Değişken karakter...Niye var ki bu durum, niye o duygu durumundan öbürüne mis gibi kağnı hızı denen ölçü birimi dururken, yokuş aşağı freni boşalmış kamyon hızı niyeeeeeeee! Bu da yetmezmiş gibi tüm dünya da o anki halet-i ruhiyeyle birlikte deformasyona uğruyormuş gibi gözükür ona niye? O o kadar bencil ki çevresindeki tüm insanlar da kendisi gibi o şekilden bu şekle, doludan güneşli batuma geçmedi diye garipser. Peh peh...Bir kendini düzeltse ,
ayarı yok mu onun? Bir kurmalı ayarı, şeysi zımbırtısı ...Gene sinirlendi bak, dayayın kahveyi . Pencere mi ceryan yaptı kapı mı yoksa ikisi birbirinden mi elektiriklendi, hangisini kapatmalı? Kapı!Şu yazım düzeltmenin alt çizittirikleri de kafasını attırmıyor değil.

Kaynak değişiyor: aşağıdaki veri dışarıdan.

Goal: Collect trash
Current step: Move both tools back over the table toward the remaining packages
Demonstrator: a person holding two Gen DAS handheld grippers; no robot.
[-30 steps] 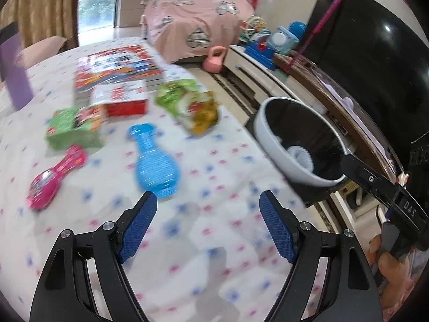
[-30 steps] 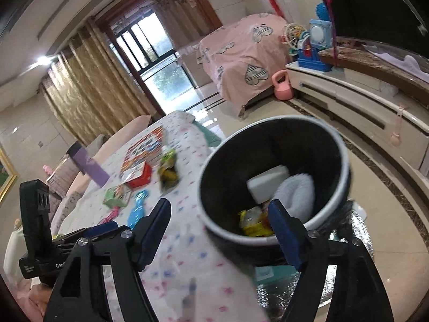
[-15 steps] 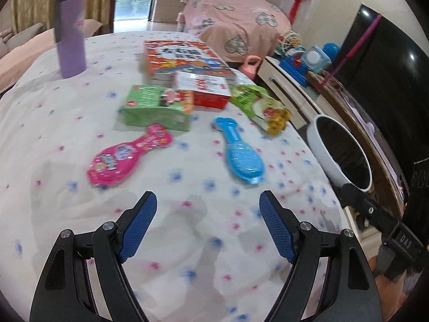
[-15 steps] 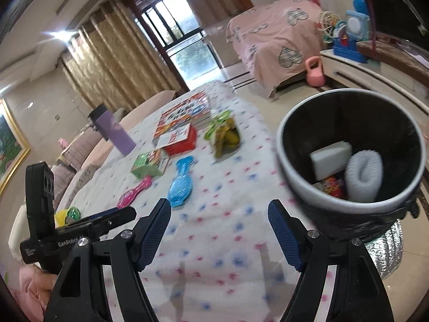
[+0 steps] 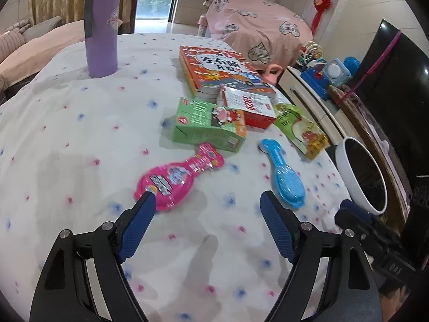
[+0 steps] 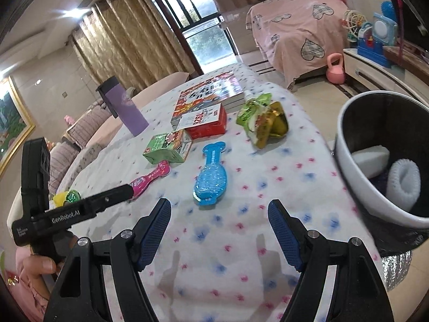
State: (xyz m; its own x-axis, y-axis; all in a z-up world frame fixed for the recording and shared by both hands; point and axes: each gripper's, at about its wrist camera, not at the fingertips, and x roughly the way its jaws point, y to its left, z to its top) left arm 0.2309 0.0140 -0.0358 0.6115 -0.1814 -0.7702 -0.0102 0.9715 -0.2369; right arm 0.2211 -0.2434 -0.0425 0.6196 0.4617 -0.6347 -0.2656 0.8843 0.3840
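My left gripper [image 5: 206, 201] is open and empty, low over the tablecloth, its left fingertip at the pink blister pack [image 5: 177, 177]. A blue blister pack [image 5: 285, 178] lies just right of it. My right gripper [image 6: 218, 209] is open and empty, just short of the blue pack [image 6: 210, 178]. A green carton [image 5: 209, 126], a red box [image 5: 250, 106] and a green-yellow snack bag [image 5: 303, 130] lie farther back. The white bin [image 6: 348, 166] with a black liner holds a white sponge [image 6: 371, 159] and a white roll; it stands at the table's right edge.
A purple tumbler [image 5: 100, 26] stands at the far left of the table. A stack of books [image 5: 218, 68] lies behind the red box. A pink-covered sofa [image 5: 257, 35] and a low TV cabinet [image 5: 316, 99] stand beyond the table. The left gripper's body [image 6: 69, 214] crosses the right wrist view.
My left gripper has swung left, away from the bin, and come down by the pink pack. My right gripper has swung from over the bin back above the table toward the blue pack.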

Ne yani bu zımbırtıdan daha fazla kelime biliyor ya da en azından uyduruyor olamaz mı? Hem şive, ağız olmadı memleketsel vurgular, kişisel eklentiler neyin olamaz mı? Edebiyatik konuşmanın içine bunlar da dahil olamaz mı? Ya da bu zımbırtı edebiyatı bilir mi ki? Neyse der neyse. Kırk yılda bir yazası gelmiş paşarellanın. Ne diyordu, bu miskinlik mi değişkenlik mi ne haltsa o obez vücudunu hayatının üzerinden çekmezse, alnının çatından vuracak bir gün. Bu garip halleri diyete sokmalı, yağlarını kuzu çevirme yapmalı der. Neyse şimdilik gider... Olur ha yine gelir, olur ha değişkenin düzenini yakalar , hocası ne dediydi geçen yahu yol gelmezse getiririz...Eyvallah...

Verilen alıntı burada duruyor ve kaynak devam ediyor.